REQUIRED ACTION: Omitting the pictures, print every line below exactly as it stands.

----- SUPPLIED MATERIAL

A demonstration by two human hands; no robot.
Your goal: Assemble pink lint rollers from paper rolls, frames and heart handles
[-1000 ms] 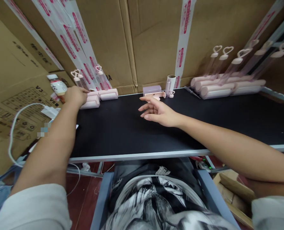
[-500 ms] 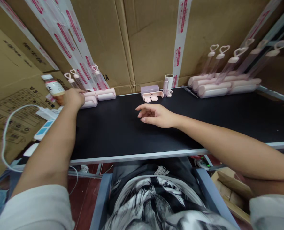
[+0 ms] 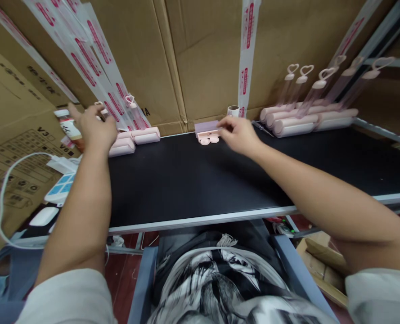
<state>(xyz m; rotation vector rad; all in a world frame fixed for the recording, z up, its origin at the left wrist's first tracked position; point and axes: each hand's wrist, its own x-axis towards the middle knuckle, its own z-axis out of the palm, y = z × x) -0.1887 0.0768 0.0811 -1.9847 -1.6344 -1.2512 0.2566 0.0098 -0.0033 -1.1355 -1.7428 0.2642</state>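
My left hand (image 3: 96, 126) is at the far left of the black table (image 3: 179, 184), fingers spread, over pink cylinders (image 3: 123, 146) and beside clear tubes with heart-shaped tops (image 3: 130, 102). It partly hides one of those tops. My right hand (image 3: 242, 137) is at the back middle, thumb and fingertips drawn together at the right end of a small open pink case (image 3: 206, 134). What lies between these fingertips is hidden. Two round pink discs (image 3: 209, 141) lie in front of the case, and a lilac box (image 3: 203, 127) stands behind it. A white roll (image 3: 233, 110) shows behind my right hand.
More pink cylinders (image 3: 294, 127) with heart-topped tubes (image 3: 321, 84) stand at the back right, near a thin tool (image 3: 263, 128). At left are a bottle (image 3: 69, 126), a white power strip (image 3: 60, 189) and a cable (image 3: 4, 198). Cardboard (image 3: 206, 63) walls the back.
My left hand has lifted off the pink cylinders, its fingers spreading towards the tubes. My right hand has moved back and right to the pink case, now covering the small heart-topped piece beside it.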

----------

YOUR SOLUTION:
A demonstration by two human hands; no robot.
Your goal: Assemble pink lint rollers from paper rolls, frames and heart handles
[-1000 ms] 
[-500 ms] 
[+0 ms] 
<state>(xyz m; rotation vector rad; all in a world frame fixed for the recording, z up, its origin at the left wrist's first tracked position; point and axes: each hand's wrist, its own x-axis towards the middle knuckle, its own z-axis out of the palm, y = z × x) -0.1887 0.0768 0.0811 -1.9847 -1.6344 -1.2512 0.2566 0.0098 -0.0033 -1.1355 -1.7428 0.2642</state>
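My left hand (image 3: 96, 126) is at the far left of the black table (image 3: 179, 184), fingers spread, over pink cylinders (image 3: 123, 146) and beside clear tubes with heart-shaped tops (image 3: 130, 102). It partly hides one of those tops. My right hand (image 3: 242, 137) is at the back middle, thumb and fingertips drawn together at the right end of a small open pink case (image 3: 206, 134). What lies between these fingertips is hidden. Two round pink discs (image 3: 209, 141) lie in front of the case, and a lilac box (image 3: 203, 127) stands behind it. A white roll (image 3: 233, 110) shows behind my right hand.
More pink cylinders (image 3: 294, 127) with heart-topped tubes (image 3: 321, 84) stand at the back right, near a thin tool (image 3: 263, 128). At left are a bottle (image 3: 69, 126), a white power strip (image 3: 60, 189) and a cable (image 3: 4, 198). Cardboard (image 3: 206, 63) walls the back.
My left hand has lifted off the pink cylinders, its fingers spreading towards the tubes. My right hand has moved back and right to the pink case, now covering the small heart-topped piece beside it.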

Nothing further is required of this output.